My "todo" List

I am planning to write some blogs at somepoint of time in the future on the following topics:

Spring Framework, Hibernate, ADO.NET Entity Framework, WPF, SharePoint, WCF, Whats new in Jave EE6, Whats new in Oracle 11G, TFS, FileNet, OnBase, Lombardi BPMS, Microsoft Solution Framework (MSF), Agile development, RUP ..................... the list goes on


I am currently working on writing the following blog

Rational Unified Process (RUP) and Rational Method Composer (RMC)

Sunday, March 18, 2018

ELK+ Stack - Elasticsearch, Logstash (Filebeat) and Kibana

Introduction
In this article I will provide details of how to use the ELK+ stack for doing 
    • Full Text searching (using google type search capability)
    • Visual Data Analysis of log data generated from various sources (like server syslog, apache logs, IIS logs etc.)

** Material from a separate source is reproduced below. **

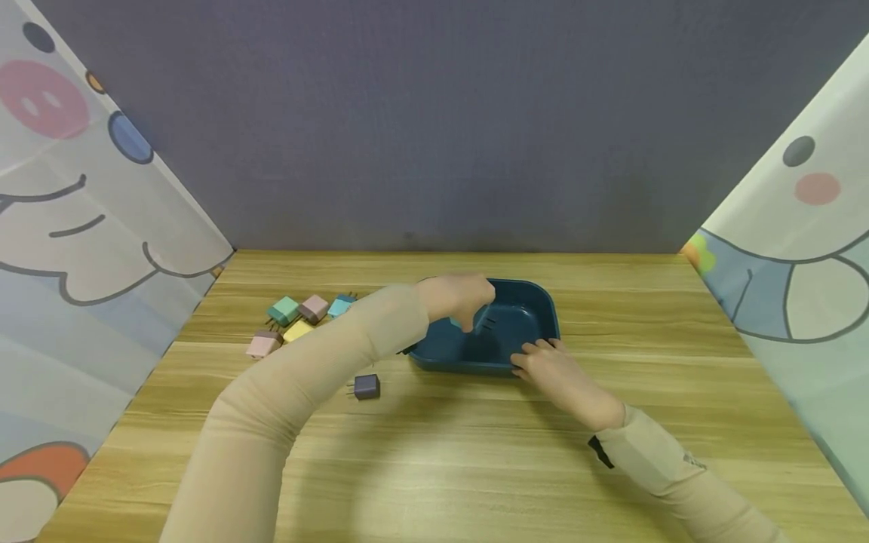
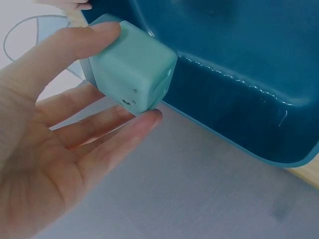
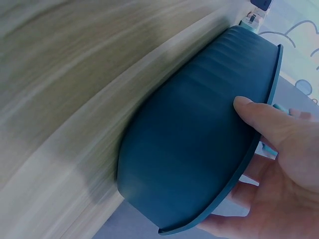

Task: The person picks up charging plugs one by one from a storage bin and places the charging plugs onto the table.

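My left hand (image 1: 456, 294) pinches a mint-green plug charger (image 2: 134, 62) between thumb and fingers, over the far-left part of a dark blue plastic tray (image 1: 468, 368). In the left wrist view the charger's smooth body overlaps the tray's wall. Its metal prongs show against the tray's inside in the head view. The right hand (image 1: 563, 377) grips the tray's near-right rim, thumb on the outer wall (image 3: 189, 134) and fingers over the edge. Part of the tray's left side is hidden behind my left arm.
Left of the tray lie loose chargers: green (image 1: 284, 310), pink (image 1: 314, 308), light blue (image 1: 342, 305), yellow (image 1: 297, 330) and another pink one (image 1: 264, 344). A dark charger (image 1: 366, 387) lies nearer. A grey panel (image 1: 448, 136) stands behind the wooden table (image 1: 631, 317), with cartoon-print sheets at both sides.
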Available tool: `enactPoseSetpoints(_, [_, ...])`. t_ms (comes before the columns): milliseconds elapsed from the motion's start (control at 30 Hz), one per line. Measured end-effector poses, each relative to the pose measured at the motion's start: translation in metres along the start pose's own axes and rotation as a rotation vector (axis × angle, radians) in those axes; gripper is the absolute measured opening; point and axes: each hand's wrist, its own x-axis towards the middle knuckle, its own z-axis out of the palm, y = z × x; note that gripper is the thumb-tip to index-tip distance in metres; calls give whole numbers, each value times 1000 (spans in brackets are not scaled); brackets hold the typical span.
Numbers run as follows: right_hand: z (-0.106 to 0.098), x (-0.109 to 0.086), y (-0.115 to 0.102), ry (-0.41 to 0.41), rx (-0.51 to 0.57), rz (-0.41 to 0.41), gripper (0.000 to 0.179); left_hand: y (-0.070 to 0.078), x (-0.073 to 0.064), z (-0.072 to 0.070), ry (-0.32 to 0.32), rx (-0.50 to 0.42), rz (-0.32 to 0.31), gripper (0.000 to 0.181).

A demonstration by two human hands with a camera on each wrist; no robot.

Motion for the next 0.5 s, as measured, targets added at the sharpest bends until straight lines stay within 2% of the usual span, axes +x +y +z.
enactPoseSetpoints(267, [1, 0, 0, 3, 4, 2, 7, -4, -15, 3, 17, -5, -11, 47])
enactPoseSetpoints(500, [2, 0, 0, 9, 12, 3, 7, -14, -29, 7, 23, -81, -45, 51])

      Architectural Overview

      Filebeat
      In the ELK+ stack, Filebeat provides a lightweight alternative to send log data to either the Elasticsearch directly or to Logstash for further transformation of data before its send to Elasticsearch for storage. Filebeat provides many out of the box modules to process data and these modules can be configured with minimal configuration to start shipping logs to Elasticsearch and/or Logstash. 

      Logstash
      Logstash is the log analysis platform for ELK+ stack. It can do what Filebeat does and more. It has inbuilt filters and scripting capabilities to perform analysis and transformation of data from various log sources (Filebeat being one such source) before sending information to Elasticsearch for storage. The question comes when to use Logstash versus Fliebeat. Typically you can consider Logstash as the “big daddy” for Filebeat. Logstash requires Java JVM and is a heavy weight alternative to Filebeat which requires minimal configuration in order to collect log data from client nodes. Filebeat can be used as a light weight log shipper and one of the source of data coming over to Logstash which can then act as an aggregator and perform further analysis and transformation on the data before its stored in Elasticsearch as shown below

      Elasticsearch
      Elasticsearch is the NoSQL data store for storing documents. The “term” document in Elasticsearch nomenclature means “json”- type data. Since the data is stored in “json” format, it allows a schema less layout thereby deviating from the traditional RDBMS-type of schema layouts and allowing flexibility for the json-elements to be changed with no impact on existing data. This benefit comes due to the Schema less nature of Elasticsearch data store and is not unique to Elasticsearch. DynamoDB, MongoDB, DocumentDB and many other NoSQL data stores provide similar capabilities. Elasticsearch under the hood uses Apache Lucene as the search engine for searching documents it stores in its data store.

      Data (more specifically documents) in Elasticsearch are stored in indexes which are stored in multiple shards. A document belongs to one index and one primary shard within that index. Shards allow parallel data processing for the same index. You can replicate shards across multiple replicas to provide fail-over and high availability. The diagram below shows how data is logically distributed across an Elasticsearch cluster comprising of three nodes. A node is a physical server or a virtual machine (VM)


      Kibana
      Within the ELK+ stack, the most exciting piece of the stack is the Visual Analytical tool – Kibana. Kibana allows you to do visual data analysis on data that’s stored in Elasticsearch. It allows you to visualize data by providing many visualization types as shown below
      Once you create visualizations using the above visualization types. You can create a Dashboard that can includes these visualizations on a single page to provide visual representation of data stored in Elasticsearch from different viewpoints, a technique used in Visual data analysis to identify patterns and trends within your data.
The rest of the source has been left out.